Um responsável da protecção civil defende a criação de abrigos para tsunamis em Portugal. Locais seguros, sinalizados e avisos sonoros poderiam salvar muita gente no caso de uma onda gigante ocorrer.
Carlos Palhares, responsável do Serviço Municipal de Protecção Civil de Lisboa, falava hoje em Loulé à margem da conferência "A Protecção Civil e a Comunidade", que hoje decorre no Instituto Superior Afonso III.
O sistema de aviso e abrigo é utilizado em países fortemente atingidos por sismos, como o Japão, e torna-se particularmente útil em zonas onde não há tempo para avisar as populações. "Normalmente, morrem mais pessoas devido à onda gigante" do que ao sismo que a produz, afirmou Carlos Palhares, recordando o grande "tsunami" ocorrido na Indonésia em 2004 e que matou cerca de 300 mil pessoas.
Segundo o responsável, as ondas gigantes deslocam-se a uma velocidade média de cerca de mil quilómetros por hora. No caso do terramoto de 1755, que gerou um tsunami que devastou parte da costa algarvia e da cidade de Lisboa, a onda atingiu primeiro o Algarve e cerca de meia hora depois a capital portuguesa.
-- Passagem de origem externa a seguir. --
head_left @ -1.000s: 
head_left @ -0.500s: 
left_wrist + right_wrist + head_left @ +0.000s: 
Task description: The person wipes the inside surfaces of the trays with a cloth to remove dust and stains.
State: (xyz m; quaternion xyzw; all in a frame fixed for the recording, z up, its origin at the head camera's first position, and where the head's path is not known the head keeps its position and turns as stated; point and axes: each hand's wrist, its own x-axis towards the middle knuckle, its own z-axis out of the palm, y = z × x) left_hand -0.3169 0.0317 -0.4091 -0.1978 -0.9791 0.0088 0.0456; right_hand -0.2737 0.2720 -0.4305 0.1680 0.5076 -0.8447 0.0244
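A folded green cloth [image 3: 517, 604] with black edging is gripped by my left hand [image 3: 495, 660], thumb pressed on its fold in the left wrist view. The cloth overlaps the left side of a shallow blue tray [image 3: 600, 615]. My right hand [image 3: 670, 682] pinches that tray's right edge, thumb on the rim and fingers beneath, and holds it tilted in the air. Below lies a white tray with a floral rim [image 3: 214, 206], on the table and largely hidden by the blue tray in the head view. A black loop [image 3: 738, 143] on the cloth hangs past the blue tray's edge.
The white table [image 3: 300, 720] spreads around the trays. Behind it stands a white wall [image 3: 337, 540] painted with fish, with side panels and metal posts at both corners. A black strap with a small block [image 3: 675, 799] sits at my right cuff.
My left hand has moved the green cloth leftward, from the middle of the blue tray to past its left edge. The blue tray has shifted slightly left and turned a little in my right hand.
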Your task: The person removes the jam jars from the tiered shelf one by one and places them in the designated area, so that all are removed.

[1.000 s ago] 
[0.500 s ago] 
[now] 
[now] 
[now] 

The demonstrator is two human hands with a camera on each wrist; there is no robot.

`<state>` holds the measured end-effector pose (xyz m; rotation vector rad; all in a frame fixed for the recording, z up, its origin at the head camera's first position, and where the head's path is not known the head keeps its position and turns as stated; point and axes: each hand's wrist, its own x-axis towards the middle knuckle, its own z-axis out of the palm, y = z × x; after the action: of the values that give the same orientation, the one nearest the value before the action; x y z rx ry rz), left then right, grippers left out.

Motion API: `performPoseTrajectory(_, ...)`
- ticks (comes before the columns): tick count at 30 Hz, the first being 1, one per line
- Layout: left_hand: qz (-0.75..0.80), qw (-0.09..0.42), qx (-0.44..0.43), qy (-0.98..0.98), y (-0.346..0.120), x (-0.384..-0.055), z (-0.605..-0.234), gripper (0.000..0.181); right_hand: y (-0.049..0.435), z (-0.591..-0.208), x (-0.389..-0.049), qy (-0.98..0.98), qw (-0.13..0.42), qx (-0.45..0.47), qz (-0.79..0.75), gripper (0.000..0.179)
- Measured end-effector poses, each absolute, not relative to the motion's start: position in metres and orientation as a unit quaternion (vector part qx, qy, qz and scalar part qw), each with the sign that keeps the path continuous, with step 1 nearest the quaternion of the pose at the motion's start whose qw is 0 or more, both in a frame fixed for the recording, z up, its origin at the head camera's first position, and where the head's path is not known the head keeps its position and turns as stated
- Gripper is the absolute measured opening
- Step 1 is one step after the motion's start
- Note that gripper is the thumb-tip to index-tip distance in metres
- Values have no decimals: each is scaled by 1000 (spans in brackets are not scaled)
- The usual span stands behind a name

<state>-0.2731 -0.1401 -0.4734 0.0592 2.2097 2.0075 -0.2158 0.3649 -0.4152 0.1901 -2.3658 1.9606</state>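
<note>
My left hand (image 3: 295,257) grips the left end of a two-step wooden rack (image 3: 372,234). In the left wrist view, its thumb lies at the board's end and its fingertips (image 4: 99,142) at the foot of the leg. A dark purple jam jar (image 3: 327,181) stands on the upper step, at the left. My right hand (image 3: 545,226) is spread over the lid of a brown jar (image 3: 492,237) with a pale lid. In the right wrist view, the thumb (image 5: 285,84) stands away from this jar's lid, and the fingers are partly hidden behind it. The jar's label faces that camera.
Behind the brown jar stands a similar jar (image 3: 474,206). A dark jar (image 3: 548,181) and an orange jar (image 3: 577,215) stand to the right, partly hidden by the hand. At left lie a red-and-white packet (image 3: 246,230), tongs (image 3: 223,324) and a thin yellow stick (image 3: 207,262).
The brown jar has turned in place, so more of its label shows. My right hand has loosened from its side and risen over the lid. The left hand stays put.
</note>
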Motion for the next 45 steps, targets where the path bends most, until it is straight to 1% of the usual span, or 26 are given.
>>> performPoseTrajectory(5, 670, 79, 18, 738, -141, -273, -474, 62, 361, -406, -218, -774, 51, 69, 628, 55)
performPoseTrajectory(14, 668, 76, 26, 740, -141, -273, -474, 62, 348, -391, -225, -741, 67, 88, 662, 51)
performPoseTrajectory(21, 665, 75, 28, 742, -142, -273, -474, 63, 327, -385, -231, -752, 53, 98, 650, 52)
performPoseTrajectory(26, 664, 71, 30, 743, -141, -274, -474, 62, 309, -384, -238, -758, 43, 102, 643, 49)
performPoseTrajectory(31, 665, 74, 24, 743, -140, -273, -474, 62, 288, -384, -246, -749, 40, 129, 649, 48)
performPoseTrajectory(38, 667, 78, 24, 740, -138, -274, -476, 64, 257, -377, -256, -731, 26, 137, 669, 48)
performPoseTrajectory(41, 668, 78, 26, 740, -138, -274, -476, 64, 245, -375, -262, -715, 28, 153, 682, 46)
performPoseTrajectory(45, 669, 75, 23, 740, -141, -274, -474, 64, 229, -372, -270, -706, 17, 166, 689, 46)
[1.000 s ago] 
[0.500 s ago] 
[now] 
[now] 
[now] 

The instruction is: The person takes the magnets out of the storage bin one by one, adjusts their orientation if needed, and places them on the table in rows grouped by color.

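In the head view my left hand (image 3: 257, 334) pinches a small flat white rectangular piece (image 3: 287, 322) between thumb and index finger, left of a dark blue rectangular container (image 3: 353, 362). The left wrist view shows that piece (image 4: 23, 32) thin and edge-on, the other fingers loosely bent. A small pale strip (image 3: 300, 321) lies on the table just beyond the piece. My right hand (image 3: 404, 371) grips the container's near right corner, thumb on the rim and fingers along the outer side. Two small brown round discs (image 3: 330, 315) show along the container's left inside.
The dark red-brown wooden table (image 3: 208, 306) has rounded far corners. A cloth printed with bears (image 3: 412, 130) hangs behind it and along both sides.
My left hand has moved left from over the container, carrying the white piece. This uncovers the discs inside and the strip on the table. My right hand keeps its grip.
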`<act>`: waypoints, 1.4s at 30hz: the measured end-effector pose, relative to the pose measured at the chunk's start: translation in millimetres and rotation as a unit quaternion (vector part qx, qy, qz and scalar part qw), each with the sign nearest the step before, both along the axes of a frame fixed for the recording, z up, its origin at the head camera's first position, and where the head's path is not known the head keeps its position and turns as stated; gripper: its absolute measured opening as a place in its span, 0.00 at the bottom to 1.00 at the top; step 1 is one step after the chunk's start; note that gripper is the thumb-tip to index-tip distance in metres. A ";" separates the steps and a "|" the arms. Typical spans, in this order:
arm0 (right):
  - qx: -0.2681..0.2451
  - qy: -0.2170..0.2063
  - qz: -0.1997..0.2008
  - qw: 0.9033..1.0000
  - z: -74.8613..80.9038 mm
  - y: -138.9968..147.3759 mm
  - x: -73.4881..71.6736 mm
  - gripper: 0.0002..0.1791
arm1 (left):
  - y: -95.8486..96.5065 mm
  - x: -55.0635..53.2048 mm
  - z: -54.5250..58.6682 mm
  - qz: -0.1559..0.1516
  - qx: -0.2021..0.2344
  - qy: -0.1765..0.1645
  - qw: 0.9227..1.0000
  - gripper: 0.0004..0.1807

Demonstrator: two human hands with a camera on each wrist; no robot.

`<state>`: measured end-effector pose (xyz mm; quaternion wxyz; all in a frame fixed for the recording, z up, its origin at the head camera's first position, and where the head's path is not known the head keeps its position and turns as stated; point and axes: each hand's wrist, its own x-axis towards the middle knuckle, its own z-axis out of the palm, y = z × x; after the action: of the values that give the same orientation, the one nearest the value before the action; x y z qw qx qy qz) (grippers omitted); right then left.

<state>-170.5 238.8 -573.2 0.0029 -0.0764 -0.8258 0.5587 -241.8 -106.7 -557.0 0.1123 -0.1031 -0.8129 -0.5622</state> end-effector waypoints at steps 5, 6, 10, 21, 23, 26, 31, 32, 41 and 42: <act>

A região costeira algarvia é considerada a mais vulnerável em Portugal continental, uma vez que a maior parte dos sismos que afectam o País ocorrem a Sudoeste do Cabo de São Vicente, ao largo do Algarve.
Como tal, defende Carlos Palhares, as populações devem estar preparadas e saber adoptar os comportamentos necessários no caso de um "tsunami", mas para isso é preciso que estejam sensibilizadas para estas situações.
"Somos um país moderadamente sísmico e como não temos grande tradição de sismos, como o Japão, a maior parte das pessoas não estão sensibilizadas para esta matéria", observou. A aposta das autarquias deve ser na sensibilização dos habitantes para que adoptem comportamentos seguros e numa fase posterior a criação de abrigos sinalizados e a emissão de sinais sonoros em caso de tsunami.
"Se tiver um comportamento seguro e souber onde me devo colocar, é meio caminho andado para me conseguir salvar", concluiu, lembrando que se é impossível alertar a população para um sismo, mas que pode conseguir avisar-se da ocorrência de um "tsunami".
O Seminário "A Protecção Civil e a Comunidade", que hoje decorre no Instituto Superior Afonso III, em Loulé, incide em temas como o planeamento de segurança nas escolas, riscos tecnológicos e gestão de crises.